**What this task involves:** Everything in the listing below from the line containing "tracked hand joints" through the line containing "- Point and" must be repeated exactly; the remaining lines are not wanted.
------------------------------------------------------------
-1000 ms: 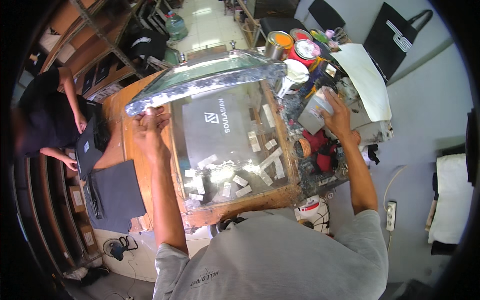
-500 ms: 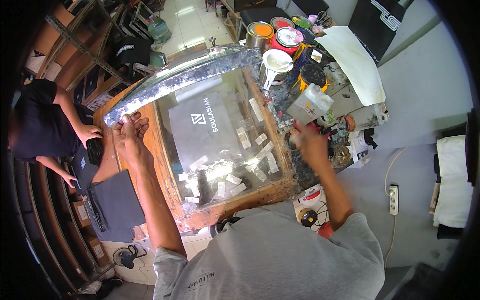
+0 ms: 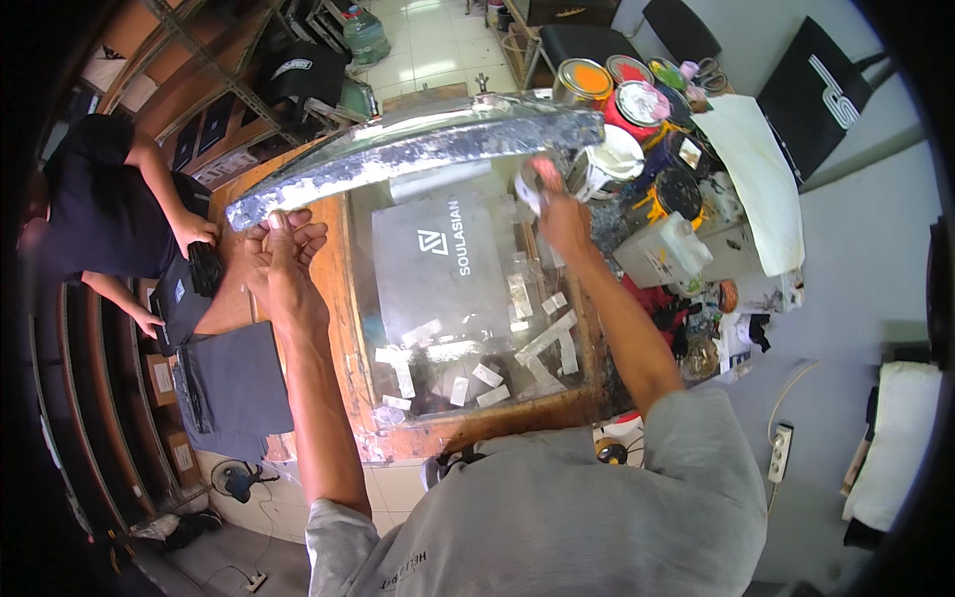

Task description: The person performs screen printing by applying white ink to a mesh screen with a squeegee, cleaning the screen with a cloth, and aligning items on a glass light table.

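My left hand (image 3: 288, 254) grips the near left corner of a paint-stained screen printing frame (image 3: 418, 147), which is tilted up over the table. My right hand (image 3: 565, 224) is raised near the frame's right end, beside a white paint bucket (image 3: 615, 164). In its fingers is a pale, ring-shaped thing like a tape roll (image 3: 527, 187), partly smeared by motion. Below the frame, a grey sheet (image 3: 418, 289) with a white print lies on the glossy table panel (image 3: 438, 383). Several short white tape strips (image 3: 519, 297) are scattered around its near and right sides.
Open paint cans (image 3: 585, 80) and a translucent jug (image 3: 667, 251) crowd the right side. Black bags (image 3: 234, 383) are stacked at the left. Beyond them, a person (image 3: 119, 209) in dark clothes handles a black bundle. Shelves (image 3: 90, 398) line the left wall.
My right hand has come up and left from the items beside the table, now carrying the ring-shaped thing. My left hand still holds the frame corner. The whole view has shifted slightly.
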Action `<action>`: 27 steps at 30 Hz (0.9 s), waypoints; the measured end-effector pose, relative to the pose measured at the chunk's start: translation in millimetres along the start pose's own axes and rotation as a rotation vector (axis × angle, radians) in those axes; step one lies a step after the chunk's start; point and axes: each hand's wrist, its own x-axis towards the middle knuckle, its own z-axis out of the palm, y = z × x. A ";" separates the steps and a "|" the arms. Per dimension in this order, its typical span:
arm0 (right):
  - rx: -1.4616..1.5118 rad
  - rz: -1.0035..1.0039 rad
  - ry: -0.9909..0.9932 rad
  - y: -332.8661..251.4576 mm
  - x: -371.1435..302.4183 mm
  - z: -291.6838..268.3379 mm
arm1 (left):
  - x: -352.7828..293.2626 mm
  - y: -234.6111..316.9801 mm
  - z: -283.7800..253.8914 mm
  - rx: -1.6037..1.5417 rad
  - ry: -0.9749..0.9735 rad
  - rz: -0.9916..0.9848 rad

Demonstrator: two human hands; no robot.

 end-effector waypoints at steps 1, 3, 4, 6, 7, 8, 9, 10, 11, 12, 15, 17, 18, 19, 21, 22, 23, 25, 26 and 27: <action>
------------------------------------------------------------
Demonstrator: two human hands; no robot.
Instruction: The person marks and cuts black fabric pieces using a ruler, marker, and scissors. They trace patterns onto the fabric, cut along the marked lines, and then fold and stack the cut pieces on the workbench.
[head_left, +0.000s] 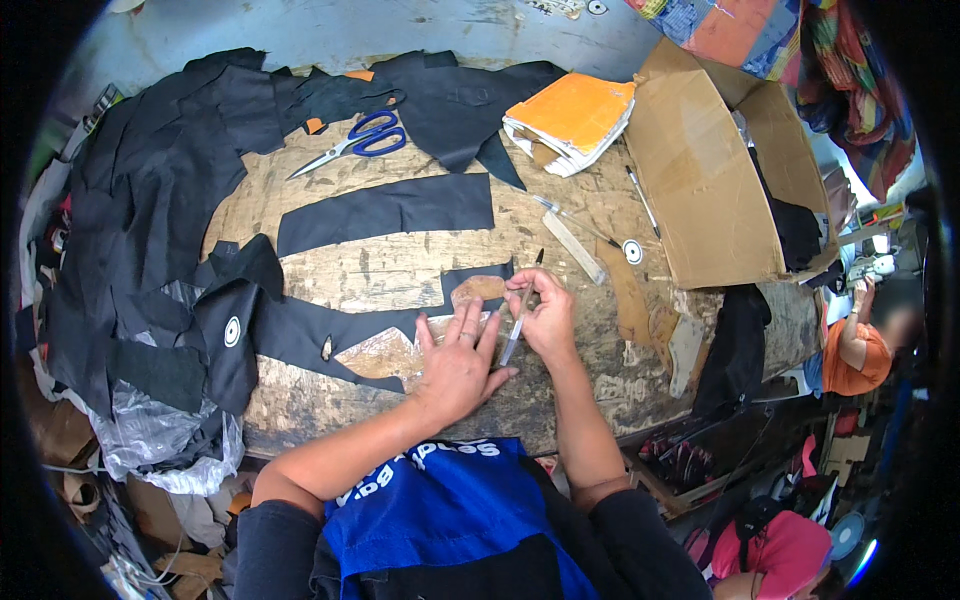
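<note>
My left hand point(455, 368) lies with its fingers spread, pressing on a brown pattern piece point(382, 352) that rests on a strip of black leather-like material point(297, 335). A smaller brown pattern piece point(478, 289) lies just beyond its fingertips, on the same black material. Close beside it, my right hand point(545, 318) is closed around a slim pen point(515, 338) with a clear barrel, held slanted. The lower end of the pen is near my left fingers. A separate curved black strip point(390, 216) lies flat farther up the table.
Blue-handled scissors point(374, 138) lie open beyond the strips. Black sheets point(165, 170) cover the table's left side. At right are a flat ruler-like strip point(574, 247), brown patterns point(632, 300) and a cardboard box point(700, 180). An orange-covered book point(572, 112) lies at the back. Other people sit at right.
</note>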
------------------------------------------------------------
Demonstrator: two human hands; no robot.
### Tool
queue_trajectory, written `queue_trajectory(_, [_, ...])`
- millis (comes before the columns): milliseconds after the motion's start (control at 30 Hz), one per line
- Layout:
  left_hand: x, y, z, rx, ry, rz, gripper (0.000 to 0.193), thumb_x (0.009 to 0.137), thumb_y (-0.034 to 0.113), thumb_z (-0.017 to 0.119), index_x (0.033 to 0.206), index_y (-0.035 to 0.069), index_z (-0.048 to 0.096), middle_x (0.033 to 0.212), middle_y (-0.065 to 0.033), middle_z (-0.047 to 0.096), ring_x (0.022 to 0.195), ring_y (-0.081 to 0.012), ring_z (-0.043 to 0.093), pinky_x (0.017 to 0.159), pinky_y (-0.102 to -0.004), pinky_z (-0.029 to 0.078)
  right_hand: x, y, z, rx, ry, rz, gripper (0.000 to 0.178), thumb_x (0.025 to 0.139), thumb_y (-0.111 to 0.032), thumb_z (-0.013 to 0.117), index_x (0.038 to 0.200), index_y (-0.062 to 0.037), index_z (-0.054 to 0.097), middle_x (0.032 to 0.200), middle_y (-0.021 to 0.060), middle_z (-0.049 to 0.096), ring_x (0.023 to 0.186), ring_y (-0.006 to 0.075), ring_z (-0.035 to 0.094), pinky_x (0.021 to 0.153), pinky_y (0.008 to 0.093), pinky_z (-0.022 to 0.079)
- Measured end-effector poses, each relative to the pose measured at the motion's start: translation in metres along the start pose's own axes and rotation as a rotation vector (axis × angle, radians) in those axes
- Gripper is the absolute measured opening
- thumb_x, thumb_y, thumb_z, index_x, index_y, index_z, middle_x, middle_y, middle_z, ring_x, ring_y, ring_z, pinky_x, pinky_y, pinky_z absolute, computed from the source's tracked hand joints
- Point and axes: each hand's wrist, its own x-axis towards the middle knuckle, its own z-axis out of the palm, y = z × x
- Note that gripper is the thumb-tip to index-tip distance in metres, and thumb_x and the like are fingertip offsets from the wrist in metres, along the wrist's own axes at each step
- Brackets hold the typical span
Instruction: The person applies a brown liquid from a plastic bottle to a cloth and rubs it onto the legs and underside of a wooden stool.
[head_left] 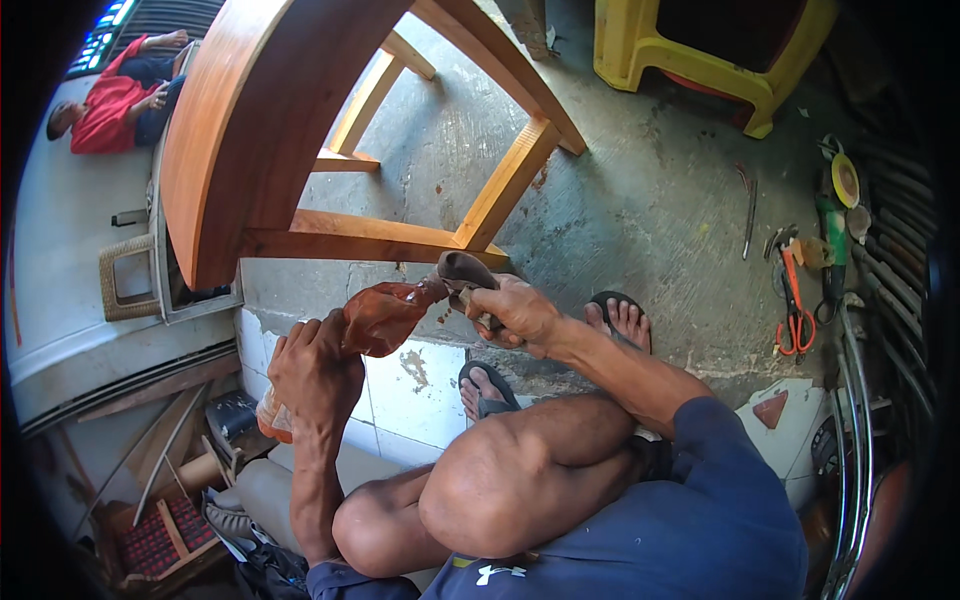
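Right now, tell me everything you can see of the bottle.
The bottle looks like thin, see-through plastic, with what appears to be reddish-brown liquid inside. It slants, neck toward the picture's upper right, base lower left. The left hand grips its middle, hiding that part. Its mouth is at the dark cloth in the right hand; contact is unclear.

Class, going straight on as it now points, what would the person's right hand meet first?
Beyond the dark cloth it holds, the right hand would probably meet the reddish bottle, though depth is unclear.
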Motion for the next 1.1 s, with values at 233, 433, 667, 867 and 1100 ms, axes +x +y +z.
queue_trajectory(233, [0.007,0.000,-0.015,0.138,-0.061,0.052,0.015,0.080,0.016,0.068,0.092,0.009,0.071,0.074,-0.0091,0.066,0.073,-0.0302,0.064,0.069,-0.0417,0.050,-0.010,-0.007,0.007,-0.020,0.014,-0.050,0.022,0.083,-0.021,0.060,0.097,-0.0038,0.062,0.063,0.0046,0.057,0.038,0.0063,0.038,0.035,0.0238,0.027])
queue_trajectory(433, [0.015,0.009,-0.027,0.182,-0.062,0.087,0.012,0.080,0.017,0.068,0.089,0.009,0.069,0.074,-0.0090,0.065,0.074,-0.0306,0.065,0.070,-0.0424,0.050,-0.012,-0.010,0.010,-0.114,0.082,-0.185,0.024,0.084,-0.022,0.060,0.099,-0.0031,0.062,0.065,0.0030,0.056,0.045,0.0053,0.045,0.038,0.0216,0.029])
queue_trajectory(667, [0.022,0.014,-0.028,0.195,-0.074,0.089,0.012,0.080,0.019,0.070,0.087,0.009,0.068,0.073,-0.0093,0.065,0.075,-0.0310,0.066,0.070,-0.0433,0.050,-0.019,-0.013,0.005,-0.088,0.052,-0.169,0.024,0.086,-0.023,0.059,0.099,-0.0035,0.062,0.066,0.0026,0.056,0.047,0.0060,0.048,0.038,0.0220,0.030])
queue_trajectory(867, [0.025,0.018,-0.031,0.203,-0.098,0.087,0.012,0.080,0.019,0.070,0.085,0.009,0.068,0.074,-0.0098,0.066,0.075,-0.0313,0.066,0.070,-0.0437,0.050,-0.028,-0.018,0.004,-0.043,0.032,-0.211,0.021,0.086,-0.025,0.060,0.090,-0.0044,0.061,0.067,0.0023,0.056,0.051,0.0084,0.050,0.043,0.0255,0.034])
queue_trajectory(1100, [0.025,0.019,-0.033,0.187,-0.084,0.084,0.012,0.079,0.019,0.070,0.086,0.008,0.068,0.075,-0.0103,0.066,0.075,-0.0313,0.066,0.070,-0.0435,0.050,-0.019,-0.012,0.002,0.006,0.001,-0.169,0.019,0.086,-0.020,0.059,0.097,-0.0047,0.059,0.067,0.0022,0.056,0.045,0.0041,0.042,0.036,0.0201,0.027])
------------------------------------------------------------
**Final answer:**
- thumb_x, thumb_y, thumb_z, index_x, index_y, index_z, middle_x, middle_y, middle_z, ring_x, ring_y, ring_z, pinky_x, pinky_y, pinky_z absolute, computed from the source's tracked hand joints
- Point and axes: each hand's wrist, its own x-axis towards the middle knuckle, its own z-axis out of the palm, y = z × x

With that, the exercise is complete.